Plans for the high-profile visit by the carrier strike group come as the UK deepens security ties with Tokyo, which has expressed growing alarm in recent months over China’s territorial ambitions in the region, including Taiwan.
“Following on from the strike group’s inaugural deployment, the United Kingdom will permanently assign two ships in the region from later this year,” Britain’s defence minister, Ben Wallace, said in a joint announcement on Tuesday in Tokyo with his Japanese counterpart, Nobuo Kishi.
Kishi echoed Wallace after the two held talks.
“We reconfirmed our shared position that we firmly oppose attempts to change the status quo by coercion, and the importance of a free and open Indo-Pacific based on the rule of law,” he said.
After their arrival in Japan, Kishi said, the Queen Elizabeth and its escort ships will split up for separate port calls to US and Japanese naval bases along the Japanese archipelago.

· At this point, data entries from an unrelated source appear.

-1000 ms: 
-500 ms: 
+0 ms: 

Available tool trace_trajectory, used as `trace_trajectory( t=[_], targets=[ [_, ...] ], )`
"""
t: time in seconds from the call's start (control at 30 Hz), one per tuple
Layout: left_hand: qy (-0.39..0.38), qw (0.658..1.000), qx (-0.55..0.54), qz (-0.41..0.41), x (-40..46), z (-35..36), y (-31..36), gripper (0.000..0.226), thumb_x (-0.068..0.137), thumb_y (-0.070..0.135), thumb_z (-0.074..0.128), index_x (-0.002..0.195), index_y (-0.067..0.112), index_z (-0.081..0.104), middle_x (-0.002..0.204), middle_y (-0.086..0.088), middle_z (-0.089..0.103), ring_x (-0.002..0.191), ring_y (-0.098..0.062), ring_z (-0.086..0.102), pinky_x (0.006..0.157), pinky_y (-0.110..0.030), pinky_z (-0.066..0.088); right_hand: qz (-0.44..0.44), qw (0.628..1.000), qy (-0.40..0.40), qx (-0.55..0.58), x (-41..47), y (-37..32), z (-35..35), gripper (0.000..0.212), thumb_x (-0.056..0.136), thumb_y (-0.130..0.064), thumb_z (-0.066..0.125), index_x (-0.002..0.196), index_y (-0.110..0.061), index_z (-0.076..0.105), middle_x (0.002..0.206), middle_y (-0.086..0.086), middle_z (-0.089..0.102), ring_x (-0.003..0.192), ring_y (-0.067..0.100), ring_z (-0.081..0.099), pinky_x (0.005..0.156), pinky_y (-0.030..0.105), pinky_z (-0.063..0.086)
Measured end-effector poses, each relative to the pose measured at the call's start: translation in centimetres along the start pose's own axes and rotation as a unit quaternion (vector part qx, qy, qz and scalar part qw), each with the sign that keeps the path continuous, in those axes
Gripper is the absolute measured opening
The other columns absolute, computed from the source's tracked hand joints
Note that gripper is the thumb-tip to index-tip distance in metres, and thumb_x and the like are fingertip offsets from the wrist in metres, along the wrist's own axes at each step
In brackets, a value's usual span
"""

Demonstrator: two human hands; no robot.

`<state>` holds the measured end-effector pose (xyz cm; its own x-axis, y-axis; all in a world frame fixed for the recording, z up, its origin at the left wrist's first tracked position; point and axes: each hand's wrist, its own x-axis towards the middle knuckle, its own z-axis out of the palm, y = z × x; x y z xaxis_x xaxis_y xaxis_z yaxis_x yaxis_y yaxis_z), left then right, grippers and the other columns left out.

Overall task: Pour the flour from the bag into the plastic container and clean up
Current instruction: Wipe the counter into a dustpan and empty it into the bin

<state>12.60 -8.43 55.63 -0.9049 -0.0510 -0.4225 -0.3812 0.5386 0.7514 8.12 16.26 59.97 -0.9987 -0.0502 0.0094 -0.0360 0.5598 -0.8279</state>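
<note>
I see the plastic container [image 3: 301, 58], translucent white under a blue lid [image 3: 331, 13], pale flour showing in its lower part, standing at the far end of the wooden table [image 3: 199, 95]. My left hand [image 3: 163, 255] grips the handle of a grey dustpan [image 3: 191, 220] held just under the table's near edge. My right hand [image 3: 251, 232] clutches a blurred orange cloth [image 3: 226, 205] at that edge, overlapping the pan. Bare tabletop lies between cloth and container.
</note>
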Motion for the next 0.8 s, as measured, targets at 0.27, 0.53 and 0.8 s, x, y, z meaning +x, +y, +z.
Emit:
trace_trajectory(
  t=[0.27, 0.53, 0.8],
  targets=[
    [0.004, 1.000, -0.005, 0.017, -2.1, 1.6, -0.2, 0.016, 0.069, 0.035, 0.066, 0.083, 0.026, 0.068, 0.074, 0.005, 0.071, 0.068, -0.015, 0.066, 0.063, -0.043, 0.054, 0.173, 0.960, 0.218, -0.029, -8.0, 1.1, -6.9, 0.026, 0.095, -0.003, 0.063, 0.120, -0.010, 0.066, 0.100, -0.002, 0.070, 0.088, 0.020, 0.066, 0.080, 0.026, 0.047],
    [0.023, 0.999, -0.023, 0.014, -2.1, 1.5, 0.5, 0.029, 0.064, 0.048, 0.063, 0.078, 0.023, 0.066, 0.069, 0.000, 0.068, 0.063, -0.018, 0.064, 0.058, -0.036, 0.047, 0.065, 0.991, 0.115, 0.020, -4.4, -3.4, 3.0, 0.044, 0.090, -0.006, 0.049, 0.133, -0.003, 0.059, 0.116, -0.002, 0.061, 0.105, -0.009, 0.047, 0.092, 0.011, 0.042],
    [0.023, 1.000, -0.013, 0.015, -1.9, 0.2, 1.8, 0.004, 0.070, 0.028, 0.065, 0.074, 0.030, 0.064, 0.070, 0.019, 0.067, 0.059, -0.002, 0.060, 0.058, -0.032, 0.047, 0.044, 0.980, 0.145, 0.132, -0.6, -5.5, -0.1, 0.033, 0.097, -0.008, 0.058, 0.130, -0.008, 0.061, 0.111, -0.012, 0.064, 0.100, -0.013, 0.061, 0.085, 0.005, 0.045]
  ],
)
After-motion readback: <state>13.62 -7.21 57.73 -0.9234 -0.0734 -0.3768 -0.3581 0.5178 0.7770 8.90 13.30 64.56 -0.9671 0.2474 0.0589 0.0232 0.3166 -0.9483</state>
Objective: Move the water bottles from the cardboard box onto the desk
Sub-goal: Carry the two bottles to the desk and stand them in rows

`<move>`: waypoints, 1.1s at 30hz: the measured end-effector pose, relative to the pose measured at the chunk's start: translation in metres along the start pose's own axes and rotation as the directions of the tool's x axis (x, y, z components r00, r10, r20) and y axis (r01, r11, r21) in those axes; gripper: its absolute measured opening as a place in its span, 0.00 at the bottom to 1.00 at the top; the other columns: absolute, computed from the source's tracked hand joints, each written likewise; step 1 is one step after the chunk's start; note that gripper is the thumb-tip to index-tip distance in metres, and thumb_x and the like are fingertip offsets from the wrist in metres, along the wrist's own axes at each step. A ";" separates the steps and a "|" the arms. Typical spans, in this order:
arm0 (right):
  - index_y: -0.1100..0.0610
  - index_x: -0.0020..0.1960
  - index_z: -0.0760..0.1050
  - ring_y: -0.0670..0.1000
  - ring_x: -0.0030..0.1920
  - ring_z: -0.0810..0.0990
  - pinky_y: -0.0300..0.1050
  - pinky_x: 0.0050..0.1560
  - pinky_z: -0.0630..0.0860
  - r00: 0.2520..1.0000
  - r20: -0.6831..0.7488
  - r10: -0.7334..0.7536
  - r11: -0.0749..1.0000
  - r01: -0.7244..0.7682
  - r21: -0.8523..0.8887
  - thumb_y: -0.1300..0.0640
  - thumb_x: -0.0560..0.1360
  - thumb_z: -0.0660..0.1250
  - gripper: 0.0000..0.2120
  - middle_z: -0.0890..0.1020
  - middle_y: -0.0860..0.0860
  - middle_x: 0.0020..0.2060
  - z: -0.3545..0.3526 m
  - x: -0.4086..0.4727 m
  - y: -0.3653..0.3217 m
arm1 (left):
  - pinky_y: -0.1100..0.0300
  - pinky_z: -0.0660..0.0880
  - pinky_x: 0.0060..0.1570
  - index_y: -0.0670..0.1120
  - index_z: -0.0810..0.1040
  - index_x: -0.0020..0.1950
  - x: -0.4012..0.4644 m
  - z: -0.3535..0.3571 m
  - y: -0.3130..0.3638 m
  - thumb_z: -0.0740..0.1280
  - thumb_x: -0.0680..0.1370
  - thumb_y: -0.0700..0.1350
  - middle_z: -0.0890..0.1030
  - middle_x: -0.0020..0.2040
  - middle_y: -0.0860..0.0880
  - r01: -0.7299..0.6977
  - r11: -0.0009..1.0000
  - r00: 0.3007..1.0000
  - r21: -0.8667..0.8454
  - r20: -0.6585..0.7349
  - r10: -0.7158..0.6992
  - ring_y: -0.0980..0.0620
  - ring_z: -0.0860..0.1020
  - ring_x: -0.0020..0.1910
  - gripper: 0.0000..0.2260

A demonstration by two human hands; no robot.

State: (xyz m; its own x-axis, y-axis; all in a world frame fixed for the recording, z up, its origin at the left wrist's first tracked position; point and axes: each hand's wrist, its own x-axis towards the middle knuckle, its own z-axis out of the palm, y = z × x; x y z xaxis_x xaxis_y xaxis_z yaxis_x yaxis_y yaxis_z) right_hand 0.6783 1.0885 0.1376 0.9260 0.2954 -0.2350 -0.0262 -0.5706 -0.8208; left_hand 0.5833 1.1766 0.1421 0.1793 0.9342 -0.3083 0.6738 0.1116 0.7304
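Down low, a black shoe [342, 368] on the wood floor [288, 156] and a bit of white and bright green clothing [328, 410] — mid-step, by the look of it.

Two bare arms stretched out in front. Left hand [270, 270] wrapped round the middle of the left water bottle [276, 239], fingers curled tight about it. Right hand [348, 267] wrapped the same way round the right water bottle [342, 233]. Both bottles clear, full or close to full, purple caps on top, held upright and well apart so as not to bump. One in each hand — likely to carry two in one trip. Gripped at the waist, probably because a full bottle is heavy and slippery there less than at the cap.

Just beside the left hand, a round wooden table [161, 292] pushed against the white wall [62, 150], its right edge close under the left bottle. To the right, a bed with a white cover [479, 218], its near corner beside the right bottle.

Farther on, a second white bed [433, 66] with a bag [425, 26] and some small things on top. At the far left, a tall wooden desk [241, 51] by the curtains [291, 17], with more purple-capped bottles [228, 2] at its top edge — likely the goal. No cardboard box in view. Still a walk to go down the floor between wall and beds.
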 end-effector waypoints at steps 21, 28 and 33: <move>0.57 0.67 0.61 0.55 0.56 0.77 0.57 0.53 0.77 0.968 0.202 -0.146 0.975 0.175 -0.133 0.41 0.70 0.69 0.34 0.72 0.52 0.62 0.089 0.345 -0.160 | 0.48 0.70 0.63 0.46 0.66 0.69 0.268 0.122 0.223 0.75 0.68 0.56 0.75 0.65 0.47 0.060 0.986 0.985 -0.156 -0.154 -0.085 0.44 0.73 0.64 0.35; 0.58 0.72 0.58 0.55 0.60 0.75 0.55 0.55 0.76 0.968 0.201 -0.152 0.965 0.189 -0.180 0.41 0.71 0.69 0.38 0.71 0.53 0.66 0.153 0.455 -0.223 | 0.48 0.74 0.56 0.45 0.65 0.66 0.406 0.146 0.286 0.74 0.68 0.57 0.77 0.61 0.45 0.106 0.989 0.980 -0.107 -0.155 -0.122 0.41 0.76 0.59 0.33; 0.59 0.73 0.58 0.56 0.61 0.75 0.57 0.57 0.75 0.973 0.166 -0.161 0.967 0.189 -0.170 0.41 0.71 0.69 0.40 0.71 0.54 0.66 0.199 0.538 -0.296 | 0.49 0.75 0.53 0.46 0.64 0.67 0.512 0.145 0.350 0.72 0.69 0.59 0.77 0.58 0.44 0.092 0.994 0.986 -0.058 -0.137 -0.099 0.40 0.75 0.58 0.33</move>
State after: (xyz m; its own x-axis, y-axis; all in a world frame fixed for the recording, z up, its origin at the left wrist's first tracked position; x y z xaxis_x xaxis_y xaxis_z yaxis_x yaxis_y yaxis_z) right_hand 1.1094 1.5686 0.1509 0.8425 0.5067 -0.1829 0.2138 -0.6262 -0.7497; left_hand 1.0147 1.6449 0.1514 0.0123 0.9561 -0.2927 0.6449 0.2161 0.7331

In a statement on the deployment, a Pentagon spokesperson congratulated Britain for its “commitment to an inter-connected network of allies and partners, who mutually cooperate and support freedom of navigation and a rules-based order in the Indo-Pacific region.”
A close US ally, Japan hosts the biggest concentration of US military forces outside the US, including ships, aircraft and troops.
The British carrier, which is carrying F-35B stealth jets on its maiden voyage, will dock at Yokosuka, the home of Japan’s fleet command and the USS Ronald Reagan, the only forward-deployed US aircraft carrier.
The British ships will not have a permanent base, a spokesperson at the British Embassy in Tokyo said when asked which ports the Royal Navy ships would operate from.